York versus Lancaster
This is a game of Patience, in which fellow Ricardians might be interested.
First you extract from the pack, one red King (Lancaster) and one black King (York), and place them face up on the table about 18 inches apart.
The next step is to turn up the top card of the pack: if it’s red, it goes next to the Lancastrian King, and if black, to the Yorkist King. You continue in this manner until each King has eight cards of his own colour, one above him, one below and three on either side.
If the Lancastrian army is completed first, any subsequent red cards turned up while the Yorkist army is still being completed become the Yorkist’s prisoners-of-war, conversely, if the Yorkist army is completed first, superfluous cards become Lancastrian prisoners.
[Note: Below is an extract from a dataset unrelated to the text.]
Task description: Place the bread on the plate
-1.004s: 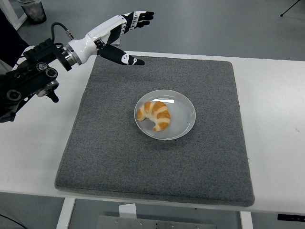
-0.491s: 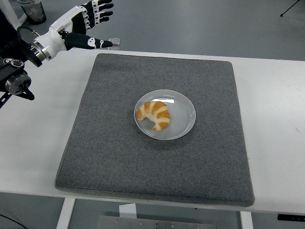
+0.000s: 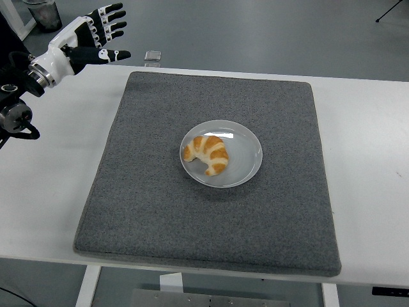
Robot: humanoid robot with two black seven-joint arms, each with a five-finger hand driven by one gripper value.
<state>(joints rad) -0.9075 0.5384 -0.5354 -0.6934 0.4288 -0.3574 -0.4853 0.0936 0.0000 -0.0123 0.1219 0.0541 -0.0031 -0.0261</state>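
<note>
The croissant (image 3: pixel 207 154) is sitting on the white plate (image 3: pixel 246 167), left of its middle, and the plate's in the centre of the grey mat (image 3: pixel 140 192). The left hand (image 3: pixel 89 39) hangs up at the table's far-left corner – fingers spread, holding nothing, well apart from the plate.

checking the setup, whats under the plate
The plate sits on the grey mat, which lies on the white table. The mat beneath the plate is hidden.
</note>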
When both armies are complete, battle commences. The top card of those remaining in the pack is turned up; if it is a red card, Lancaster is the aggressor, if black, York is the aggressor. With this card can be taken any one of the opponent’s men which is either the same denomination as the card turned up, or the card one point lower than it. The attacking card and the captured card then go to the pile of cards which are the prisoners of the aggressor, or if the aggressor hasn’t already got any prisoners, captor and captive become the prisoners-of-war pile.
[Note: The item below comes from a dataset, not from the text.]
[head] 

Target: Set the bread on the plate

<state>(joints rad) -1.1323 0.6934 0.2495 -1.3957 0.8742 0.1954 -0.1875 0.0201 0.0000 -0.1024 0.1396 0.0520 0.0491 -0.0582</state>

After the initial card has been taken, the aggressors can take any card of its opponents, except the King, under the same procedure as the first card, until the opponent only has two Knights of the Body left. When this happens, you fill up the army again with reserves from the cards remaining in the pack, and start again. When there are no cards left in the pack the game is at an end and you have to count up points: 4 for Kings, 3 for Queens, 2 for Jacks, and 1 for all the rest. The side with the most points wins.